Yongli Luo and Dave O. Jackson

Purpose – This study explores the probability of expropriation of minority shareholders by controlling shareholders in the form of CEO compensation under an imperfect governance…

Abstract

Purpose – This study explores the probability of expropriation of minority shareholders by controlling shareholders in the form of CEO compensation under an imperfect governance institution by using a novel Chinese dataset over 2001–2010.

Design/methodology/approach – We use a direct method to gauge controlling shareholders’ tunneling and expropriation of minority shareholders, and we present a simple model to link corporate governance and the degree of entrenchment by the largest shareholder. We use both Logit and Probit models to predict the likelihood of tunneling and use two-stage least square (2SLS) regression to address the endogeneity issues.
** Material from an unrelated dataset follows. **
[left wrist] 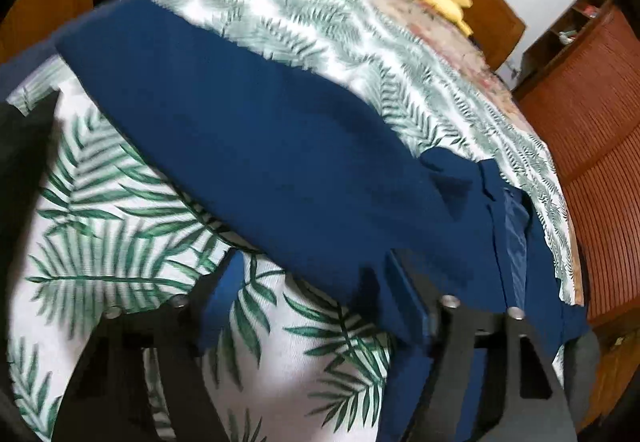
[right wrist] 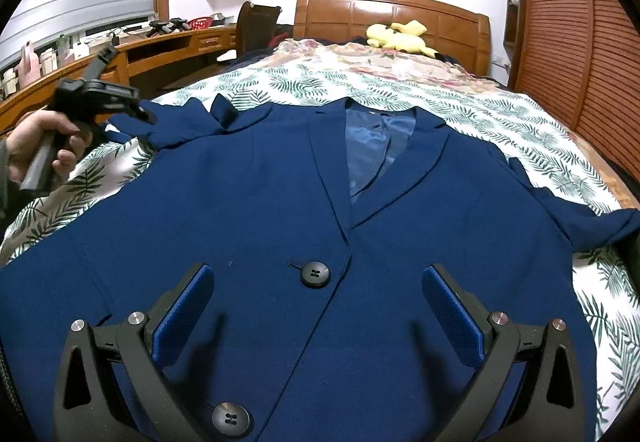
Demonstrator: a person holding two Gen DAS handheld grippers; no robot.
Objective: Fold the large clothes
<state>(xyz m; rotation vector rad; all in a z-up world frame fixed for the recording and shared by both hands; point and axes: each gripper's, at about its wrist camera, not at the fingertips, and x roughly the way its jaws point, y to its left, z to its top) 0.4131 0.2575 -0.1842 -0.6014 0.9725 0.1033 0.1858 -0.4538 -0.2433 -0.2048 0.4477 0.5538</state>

Findings – There are significant deterioration effects between controlling shareholder's tunneling and firm performance. Firms with more tunneling activities typically have larger controlling ownership, greater evidence of state control, less balance of power among large shareholders, and weaker board characteristics.

Research limitations/implications – The positive relationship between controlling shareholders’ tunneling and executive compensation implies that the controlling shareholder might divert personal benefits from the public firms at the expense of minority shareholders.

Originality/value – We focus on the effects of corporate governance restructuring on executive compensation and controlling shareholders’ tunneling in the Chinese context, and we also investigate whether these effects are stronger with the involvement of state ownership. We empirically address the issues between executive compensation and expropriation of minority shareholders.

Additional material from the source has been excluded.